◆ DATA EXTRACTS:
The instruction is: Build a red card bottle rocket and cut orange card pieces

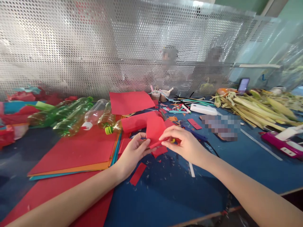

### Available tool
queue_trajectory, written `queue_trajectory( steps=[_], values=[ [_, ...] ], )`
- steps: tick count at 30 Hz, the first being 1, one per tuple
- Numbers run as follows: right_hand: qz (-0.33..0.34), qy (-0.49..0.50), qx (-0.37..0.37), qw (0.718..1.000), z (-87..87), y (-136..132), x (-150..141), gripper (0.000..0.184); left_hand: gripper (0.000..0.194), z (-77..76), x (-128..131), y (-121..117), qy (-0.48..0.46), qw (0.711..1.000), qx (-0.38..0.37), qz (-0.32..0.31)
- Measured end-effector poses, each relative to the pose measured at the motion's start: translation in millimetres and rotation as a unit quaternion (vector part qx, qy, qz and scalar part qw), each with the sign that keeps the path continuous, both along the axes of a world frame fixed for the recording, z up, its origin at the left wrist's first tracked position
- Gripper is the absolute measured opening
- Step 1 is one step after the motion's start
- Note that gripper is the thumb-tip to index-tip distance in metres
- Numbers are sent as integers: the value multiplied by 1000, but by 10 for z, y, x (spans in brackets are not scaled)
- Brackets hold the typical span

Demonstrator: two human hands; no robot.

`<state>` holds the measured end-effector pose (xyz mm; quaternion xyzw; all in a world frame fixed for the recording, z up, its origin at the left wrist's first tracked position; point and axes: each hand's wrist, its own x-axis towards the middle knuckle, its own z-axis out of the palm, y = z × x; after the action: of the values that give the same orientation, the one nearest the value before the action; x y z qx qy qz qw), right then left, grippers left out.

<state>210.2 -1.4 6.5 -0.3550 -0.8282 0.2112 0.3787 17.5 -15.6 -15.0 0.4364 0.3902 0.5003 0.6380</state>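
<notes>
Between my two hands is a piece of red paper (156,127), curved at the top and folded along its lower edge. My left hand (136,148) pinches its lower left side, thumb on top. At its right edge, the fingertips of my right hand (183,142) are closed on the same paper. Just behind lies a plastic bottle wrapped in red paper (134,122), its yellow-green cap (109,130) pointing left. A small red paper strip (138,174) rests on the blue table below my hands.
Stacked coloured sheets (78,151) lie at left, with several plastic bottles (71,119) behind. Paper scraps, a white glue gun-like object (203,109) and a blurred phone-like item (221,127) are right of centre. Dried husks (255,107) and a magenta device (281,143) lie farther right. A perforated metal screen (94,47) stands behind.
</notes>
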Motion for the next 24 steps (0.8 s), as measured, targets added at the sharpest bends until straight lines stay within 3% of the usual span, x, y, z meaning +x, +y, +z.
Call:
queue_trajectory(
  steps=[3, 8, 16, 21, 24],
  values=[
    [-12, -48, 19, 999, -33, 11, -9, 9, 21, -6, 9, -22, -39, 999, -18, -23],
    [-28, -40, 25, 998, -38, 36, -6, 11, 17, 18, 9, -46, -67, 996, -31, -40],
    [-14, -47, 24, 999, -55, 44, -7, 9, 22, 31, 4, -47, -45, 997, -22, -55],
    [-49, -25, 54, 997, -49, 45, 12, 6, 23, 22, -2, -28, -45, 998, -16, -42],
    [-47, 8, -7, 999, -35, 52, 32, 6, 22, 20, -10, -15, -46, 998, -13, -33]
  ],
)
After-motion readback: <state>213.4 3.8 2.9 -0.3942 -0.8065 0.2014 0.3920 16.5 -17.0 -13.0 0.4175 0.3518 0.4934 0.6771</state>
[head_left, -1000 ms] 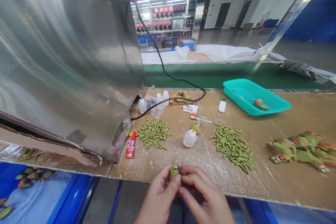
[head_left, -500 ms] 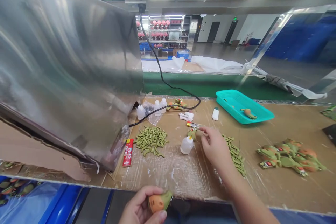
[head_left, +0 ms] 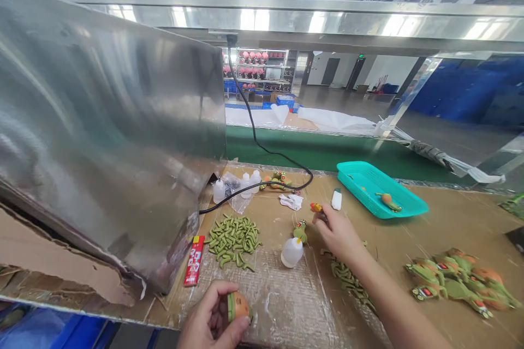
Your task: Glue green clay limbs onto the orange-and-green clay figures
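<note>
Near the table's front edge, my left hand is closed around a small orange-and-green toy figure, its orange side facing up. My right hand is raised over the table, fingers closed on a slim item with a red-and-yellow end. Most of that item is hidden by the fingers, so its kind is unclear. Left of the right hand, a green toy figure lies behind a white squeeze bottle with a yellow tip. Small curved green pieces form a pile on the left; more green pieces lie under my right forearm.
Finished-looking toy figures lie heaped at right. A teal basket holds a toy figure. A red packet lies beside the metal box. A black cable hangs down across the table. White bottles stand behind.
My right hand has picked the slim red-and-yellow-ended item up from the table. The toy figure in my left hand has turned. The camera view has tilted upward.
</note>
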`<action>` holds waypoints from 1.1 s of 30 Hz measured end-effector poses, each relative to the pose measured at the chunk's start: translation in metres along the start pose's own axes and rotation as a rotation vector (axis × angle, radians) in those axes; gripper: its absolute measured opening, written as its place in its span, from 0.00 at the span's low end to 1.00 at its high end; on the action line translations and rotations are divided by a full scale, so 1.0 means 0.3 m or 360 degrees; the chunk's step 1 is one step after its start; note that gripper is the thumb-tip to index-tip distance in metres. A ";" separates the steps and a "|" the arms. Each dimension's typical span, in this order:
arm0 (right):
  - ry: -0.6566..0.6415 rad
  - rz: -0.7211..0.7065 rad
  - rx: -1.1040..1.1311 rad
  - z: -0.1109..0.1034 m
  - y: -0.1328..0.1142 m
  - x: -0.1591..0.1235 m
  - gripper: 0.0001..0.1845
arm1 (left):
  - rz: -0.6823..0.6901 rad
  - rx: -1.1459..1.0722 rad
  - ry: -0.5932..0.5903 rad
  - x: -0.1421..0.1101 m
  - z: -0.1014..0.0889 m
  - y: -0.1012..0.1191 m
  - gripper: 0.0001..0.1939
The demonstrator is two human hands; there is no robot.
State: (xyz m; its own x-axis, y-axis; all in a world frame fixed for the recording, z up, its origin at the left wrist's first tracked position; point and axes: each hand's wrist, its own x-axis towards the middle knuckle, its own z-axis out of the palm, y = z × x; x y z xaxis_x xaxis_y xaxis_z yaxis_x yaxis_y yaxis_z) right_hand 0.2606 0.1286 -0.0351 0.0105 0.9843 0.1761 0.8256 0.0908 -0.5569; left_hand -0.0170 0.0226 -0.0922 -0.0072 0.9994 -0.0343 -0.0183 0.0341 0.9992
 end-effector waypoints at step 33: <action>0.0012 0.0282 0.0145 -0.014 -0.200 -0.176 0.18 | -0.0089 0.0621 -0.0363 0.028 -0.033 0.046 0.15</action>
State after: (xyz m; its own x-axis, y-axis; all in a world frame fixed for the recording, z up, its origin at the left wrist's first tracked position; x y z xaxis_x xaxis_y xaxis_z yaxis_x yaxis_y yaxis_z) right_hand 0.2129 0.0704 -0.0075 0.1558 0.9850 0.0746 0.7560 -0.0703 -0.6508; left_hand -0.0272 0.0312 -0.0789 0.2042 0.9706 -0.1275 0.3663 0.0450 0.9294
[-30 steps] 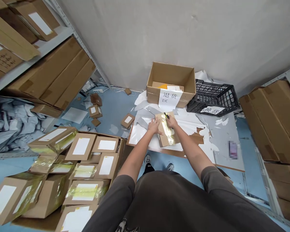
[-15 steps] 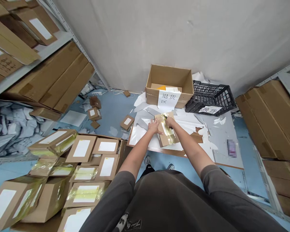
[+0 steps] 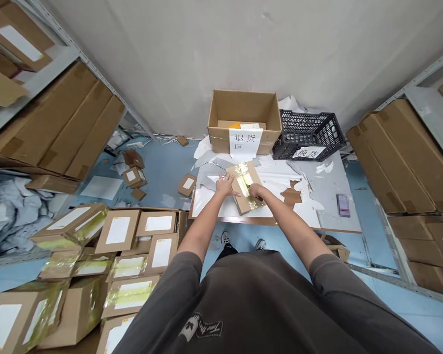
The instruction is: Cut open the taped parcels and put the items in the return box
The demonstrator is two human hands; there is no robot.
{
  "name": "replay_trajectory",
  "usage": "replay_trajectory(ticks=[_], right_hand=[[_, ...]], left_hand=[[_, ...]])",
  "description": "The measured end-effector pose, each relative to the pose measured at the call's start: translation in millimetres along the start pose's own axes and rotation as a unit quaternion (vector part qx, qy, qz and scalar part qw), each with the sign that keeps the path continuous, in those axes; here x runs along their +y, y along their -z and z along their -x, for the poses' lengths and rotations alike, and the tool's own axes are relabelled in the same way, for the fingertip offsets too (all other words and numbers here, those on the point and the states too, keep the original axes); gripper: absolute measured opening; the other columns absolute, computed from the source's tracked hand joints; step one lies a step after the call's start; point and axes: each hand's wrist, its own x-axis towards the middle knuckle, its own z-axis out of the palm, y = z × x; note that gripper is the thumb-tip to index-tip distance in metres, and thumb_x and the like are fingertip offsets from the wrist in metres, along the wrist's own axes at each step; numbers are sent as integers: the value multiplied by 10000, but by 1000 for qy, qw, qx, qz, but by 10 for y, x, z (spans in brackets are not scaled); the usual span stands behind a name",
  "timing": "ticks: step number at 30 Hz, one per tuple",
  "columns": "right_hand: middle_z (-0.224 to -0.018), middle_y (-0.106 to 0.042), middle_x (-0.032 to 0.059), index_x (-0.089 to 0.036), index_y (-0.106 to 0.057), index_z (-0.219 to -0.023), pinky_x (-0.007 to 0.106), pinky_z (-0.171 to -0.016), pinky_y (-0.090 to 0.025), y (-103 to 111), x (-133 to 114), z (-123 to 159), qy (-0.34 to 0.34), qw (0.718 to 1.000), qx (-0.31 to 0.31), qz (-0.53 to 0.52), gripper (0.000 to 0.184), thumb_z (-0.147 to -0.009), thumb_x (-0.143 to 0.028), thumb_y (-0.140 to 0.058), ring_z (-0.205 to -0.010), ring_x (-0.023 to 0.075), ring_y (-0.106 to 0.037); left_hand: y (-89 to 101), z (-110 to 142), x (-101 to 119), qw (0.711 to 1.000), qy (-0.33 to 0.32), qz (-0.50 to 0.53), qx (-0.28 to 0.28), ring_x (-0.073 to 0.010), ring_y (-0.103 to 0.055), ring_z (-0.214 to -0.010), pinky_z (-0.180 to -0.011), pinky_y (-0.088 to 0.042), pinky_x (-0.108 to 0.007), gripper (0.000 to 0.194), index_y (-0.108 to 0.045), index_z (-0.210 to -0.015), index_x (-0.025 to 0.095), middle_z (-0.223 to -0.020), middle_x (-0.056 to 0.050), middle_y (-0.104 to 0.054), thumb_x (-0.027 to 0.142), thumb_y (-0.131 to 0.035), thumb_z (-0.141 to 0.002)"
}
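Observation:
A taped cardboard box (image 3: 242, 200) lies at an angle on the paper-strewn table, with shiny yellowish tape and a white label on top. My left hand (image 3: 225, 185) rests on its left edge, fingers spread and thumb on the top face. My right hand (image 3: 256, 191) is closed around a dark box cutter (image 3: 259, 198) over the right part of the box, at the tape. Most of the cutter is hidden by the fingers, and its blade cannot be made out.
Behind the box stand an open carton (image 3: 217, 140) with a paper sign and a black plastic crate (image 3: 280, 147). Torn cardboard (image 3: 291, 196) lies right of the box. Stacked parcels (image 3: 127, 268) fill the left; shelves (image 3: 55, 69) flank both sides.
My right hand and the box cutter have moved toward me along the box's top. My left hand stays at the left edge. The whole view has shifted slightly.

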Motion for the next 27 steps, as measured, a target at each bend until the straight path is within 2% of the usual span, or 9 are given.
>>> replay_trajectory(ticks=[2, 6, 8, 13, 17, 19, 22, 25, 27], right_hand=[[-666, -740, 120, -48, -799, -980, 344, -659, -630, -81, 105, 188, -35, 998, -40, 18, 417, -606, -116, -971, -767, 339, -785], [-715, -749, 166, -45, -759, -1042, 369, -554, -609, -289, 346, 634, -83, 992, -91, 10, 234, -837, -136, -824, -634, 309, -753], [-741, -751, 182, -50, -745, -1062, 375, -549, -605, -389, 419, 828, -91, 991, -100, -11, 185, -895, -131, -751, -630, 308, -751], [-790, -749, 189, -75, -703, -1188, 388, -570, -604, -568, 523, 1186, -97, 991, -83, -32, 320, -884, -159, -759, -685, 338, -764], [-859, -745, 149, -148, -672, -1123, 345, -594, -570, -562, 847, 1389, -88, 994, -38, -57, 235, -940, -276, -746, -638, 270, -738], [-887, -747, 104, -196, -625, -1113, 308, -617, -548, -532, 1050, 1404, -77, 992, 43, -89, 220, -1007, -378, -688, -625, 225, -722], [-857, -736, 41, -232, -527, -1134, 268, -610, -516, -543, 1225, 1254, -101, 968, 163, -164, 325, -1042, -526, -630, -578, 182, -691], [-835, -721, 3, -252, -461, -1115, 252, -561, -501, -657, 1234, 990, -118, 944, 180, -252, 452, -975, -617, -688, -536, 166, -665], [-816, -707, -18, -264, -446, -1109, 248, -551, -496, -742, 1225, 833, -104, 940, 187, -267, 513, -915, -638, -740, -558, 176, -669]], left_hand=[[5, -2, -1, 1000, 0, 1, 2, -531, 25, -1662, -1288, -262, -649, 1459, -126, -1770, 379, -1856, -44, 54, 853, -859, -601], [-2, -24, -11, 1000, -2, 4, 14, -546, 22, -1656, -1284, -244, -673, 1467, -154, -1767, 376, -1858, -54, 19, 864, -861, -578], [-11, -39, -10, 1000, 0, 3, 17, -553, 15, -1653, -1279, -244, -680, 1485, -163, -1767, 365, -1858, -69, -4, 867, -868, -559], [-16, -64, 15, 1000, 5, 5, 25, -558, 34, -1651, -1271, -249, -690, 1489, -185, -1764, 358, -1856, -84, -37, 857, -882, -546], [-10, -79, 1, 999, 3, 17, 30, -562, 16, -1651, -1275, -264, -684, 1495, -215, -1761, 341, -1855, -85, -35, 805, -928, -532], [-37, -82, -19, 999, -1, 42, 32, -552, 6, -1656, -1285, -271, -670, 1499, -221, -1759, 338, -1855, -81, -29, 776, -951, -525], [-162, -40, -21, 990, -17, 134, 42, -492, -71, -1675, -1308, -307, -565, 1514, -197, -1764, 311, -1853, -99, 44, 738, -974, -537], [-383, 81, 48, 968, -42, 241, 62, -416, -128, -1687, -1319, -311, -429, 1574, -140, -1772, 231, -1833, -165, 143, 681, -1008, -538], [-548, 189, 127, 958, -47, 275, 74, -396, -124, -1690, -1320, -307, -397, 1603, -102, -1774, 204, -1824, -192, 162, 616, -1034, -536]])
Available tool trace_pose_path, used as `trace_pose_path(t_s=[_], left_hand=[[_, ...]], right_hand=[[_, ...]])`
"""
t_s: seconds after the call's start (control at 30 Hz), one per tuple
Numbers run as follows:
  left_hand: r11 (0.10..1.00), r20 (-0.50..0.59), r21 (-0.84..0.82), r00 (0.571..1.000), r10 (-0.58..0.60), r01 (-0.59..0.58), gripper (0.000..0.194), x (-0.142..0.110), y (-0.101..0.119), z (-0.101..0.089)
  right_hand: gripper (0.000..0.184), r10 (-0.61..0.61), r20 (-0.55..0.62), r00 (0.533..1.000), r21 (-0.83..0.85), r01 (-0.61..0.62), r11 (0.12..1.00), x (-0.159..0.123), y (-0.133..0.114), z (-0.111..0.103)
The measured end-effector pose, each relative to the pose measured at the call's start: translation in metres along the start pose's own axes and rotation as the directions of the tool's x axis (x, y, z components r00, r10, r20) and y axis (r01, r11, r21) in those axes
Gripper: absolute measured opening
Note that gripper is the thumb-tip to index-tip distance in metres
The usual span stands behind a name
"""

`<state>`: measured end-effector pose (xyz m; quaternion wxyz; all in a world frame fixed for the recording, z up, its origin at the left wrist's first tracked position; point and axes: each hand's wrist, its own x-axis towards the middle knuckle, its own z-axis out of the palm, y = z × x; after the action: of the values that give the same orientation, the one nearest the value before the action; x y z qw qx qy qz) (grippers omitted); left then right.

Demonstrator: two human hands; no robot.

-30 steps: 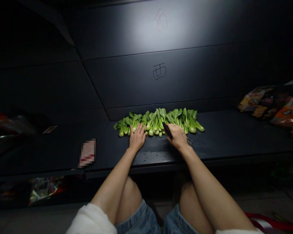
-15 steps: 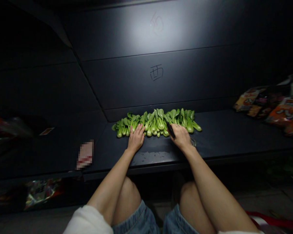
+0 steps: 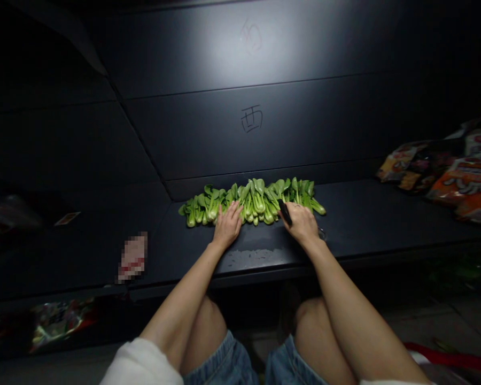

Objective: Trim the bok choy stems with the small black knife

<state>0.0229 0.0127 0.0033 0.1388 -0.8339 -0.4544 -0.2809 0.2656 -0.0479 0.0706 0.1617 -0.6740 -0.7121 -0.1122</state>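
A long row of green bok choy (image 3: 258,199) lies on the dark shelf, leaves toward the back panel and pale stem ends toward me. On the front of the row, left of its middle, my left hand (image 3: 227,227) rests with fingers stretched out and slightly apart over the stems. My right hand (image 3: 304,224) is closed around a slim black object (image 3: 285,213) at the right part of the row. Its kind is unclear, since the hand covers most of it. A small clear round thing (image 3: 323,233) shows beside my right wrist, partly hidden.
Water drops wet the dark shelf (image 3: 252,259) before the bok choy. Colourful snack bags (image 3: 465,182) lie on the right. To the left are a small card (image 3: 68,218) and a blurred-out pink item (image 3: 133,258). A back panel (image 3: 208,139) with handwritten marks rises behind.
The view has shifted slightly, so the shelf and bok choy appear a little further left. Both hands sit slightly further right along the row. The black object stays in my right hand.
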Motion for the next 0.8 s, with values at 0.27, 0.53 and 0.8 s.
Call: trace_pose_path(t_s=[0.27,0.53,0.8], left_hand=[[1.0,0.015,-0.018,1.0,0.003,-0.003,0.046,0.007,0.01,0.011],[0.999,0.03,-0.013,0.999,-0.039,0.04,0.045,0.007,0.009,0.017],[0.999,0.027,-0.018,0.999,-0.046,0.047,0.045,0.009,0.01,0.016]], right_hand=[[0.032,0.074,-0.031,0.997,-0.036,-0.076,0.996,0.0,0.009,0.002],[0.037,0.132,-0.056,0.99,0.018,-0.132,0.991,-0.003,0.023,-0.003],[0.03,0.137,-0.079,0.987,0.004,-0.138,0.99,-0.007,0.034,-0.002]])
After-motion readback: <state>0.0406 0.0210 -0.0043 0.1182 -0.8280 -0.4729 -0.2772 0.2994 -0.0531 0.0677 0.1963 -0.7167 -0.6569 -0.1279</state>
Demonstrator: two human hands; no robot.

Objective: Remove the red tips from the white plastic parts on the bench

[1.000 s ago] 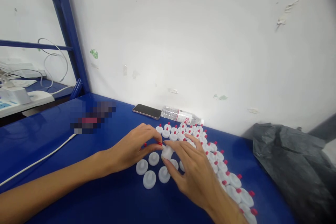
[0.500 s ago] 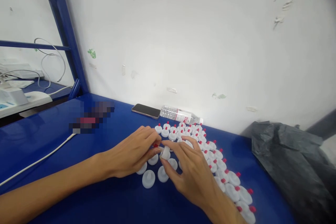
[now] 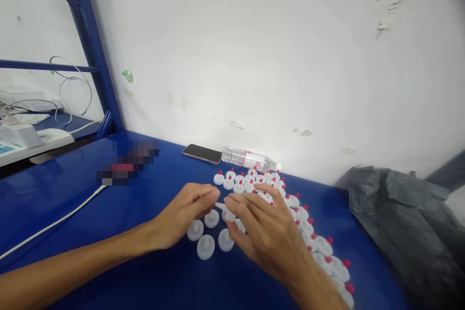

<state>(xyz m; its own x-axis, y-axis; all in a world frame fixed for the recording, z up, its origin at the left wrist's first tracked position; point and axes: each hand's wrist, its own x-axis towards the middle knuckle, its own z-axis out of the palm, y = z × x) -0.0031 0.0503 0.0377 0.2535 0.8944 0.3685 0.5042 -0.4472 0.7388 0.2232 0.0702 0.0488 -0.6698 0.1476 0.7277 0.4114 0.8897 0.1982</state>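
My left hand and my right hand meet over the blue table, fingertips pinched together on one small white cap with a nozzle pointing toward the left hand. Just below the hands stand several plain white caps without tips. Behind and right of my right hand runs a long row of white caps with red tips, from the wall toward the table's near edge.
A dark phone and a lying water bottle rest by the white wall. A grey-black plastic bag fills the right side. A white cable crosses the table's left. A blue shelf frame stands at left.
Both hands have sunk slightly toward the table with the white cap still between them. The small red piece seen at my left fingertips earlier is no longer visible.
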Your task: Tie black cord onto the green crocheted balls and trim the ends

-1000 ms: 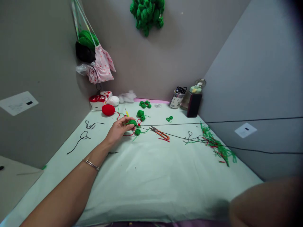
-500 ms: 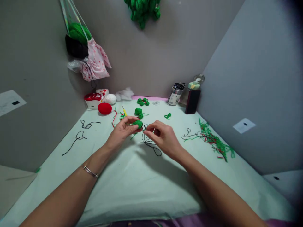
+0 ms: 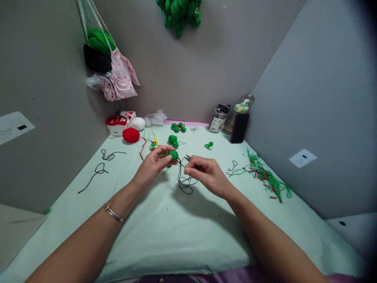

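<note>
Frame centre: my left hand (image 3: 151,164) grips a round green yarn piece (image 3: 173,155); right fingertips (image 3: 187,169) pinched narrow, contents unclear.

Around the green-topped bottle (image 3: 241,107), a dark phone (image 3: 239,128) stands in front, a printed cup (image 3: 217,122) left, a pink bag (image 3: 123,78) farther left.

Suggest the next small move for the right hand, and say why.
Probably ease the right hand away from the green piece to take up slack: the black thread hangs in loose loops below the piece, the left hand grips it, and the right fingers are pinched close by.
</note>
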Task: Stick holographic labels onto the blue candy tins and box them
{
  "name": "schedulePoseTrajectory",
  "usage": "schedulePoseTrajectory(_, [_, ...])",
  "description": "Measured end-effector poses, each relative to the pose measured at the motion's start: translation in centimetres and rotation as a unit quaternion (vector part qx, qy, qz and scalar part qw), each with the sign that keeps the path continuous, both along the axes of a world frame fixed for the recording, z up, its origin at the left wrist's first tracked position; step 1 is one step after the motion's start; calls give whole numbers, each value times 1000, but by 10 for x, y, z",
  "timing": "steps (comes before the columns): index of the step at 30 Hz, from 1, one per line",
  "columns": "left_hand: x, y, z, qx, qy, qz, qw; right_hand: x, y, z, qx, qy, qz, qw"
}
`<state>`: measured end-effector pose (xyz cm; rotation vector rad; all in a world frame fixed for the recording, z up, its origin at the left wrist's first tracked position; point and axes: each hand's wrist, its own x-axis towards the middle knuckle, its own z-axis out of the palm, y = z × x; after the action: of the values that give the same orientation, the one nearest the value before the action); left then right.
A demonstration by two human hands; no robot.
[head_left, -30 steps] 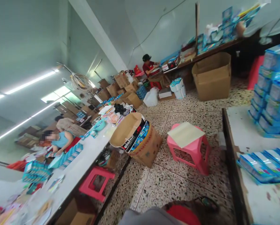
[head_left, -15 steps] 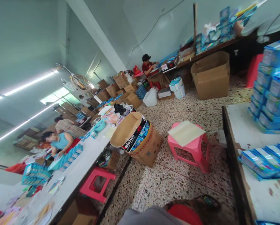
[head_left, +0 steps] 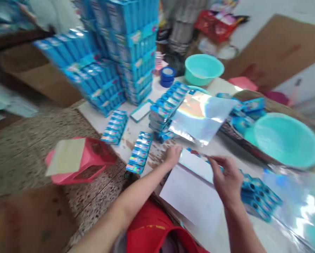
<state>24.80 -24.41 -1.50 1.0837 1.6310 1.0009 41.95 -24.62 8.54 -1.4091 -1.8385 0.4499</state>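
Note:
A flat white-lined carton piece [head_left: 196,164] with blue edging lies on the table before me, its long narrow panel between my two hands. At its left end, my left hand [head_left: 174,155] is closed, fingers curled on the edge; the fingertips are partly blurred. My right hand [head_left: 228,177] pinches the opposite end with thumb and fingers. A larger white sheet or flap [head_left: 191,200] spreads out just below the panel. Beyond my hands lies a shiny holographic film sheet [head_left: 199,117]. Right of my right hand stand small blue boxes [head_left: 259,196] in rows.
Tall stacks of blue boxes [head_left: 133,52] rise at the table's far left. Blue tape rolls [head_left: 167,76], a turquoise basin [head_left: 203,68] and another basin [head_left: 286,138] stand farther back and right. A pink stool [head_left: 94,158] is on the floor at left.
My view has swung from the wide room down to the table on the right. Both my hands, out of sight earlier, now show on the carton piece.

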Motion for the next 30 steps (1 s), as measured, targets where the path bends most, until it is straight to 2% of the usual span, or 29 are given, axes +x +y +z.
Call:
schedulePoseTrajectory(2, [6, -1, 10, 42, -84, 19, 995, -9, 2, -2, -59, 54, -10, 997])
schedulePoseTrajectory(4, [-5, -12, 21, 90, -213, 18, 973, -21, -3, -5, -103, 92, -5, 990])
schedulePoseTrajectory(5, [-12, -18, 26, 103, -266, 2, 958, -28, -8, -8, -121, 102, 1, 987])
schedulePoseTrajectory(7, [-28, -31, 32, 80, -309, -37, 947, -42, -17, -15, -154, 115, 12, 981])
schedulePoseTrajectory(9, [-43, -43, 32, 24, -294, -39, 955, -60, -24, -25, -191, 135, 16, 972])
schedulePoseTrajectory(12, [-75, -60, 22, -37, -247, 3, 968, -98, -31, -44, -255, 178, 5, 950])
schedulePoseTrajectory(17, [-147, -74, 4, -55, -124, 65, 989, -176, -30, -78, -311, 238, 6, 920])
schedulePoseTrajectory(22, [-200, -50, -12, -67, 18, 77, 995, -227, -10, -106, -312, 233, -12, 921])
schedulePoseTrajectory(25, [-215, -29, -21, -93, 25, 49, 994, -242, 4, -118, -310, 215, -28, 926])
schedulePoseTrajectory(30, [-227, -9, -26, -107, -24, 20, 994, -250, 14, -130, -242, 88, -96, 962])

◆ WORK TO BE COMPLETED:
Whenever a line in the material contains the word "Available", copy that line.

◆ OUTPUT OF THE EXERCISE:
### Available tool
Available tool trace_pose_path, used as `trace_pose_path(t_s=[_], left_hand=[[_, ...]], right_hand=[[_, ...]])`

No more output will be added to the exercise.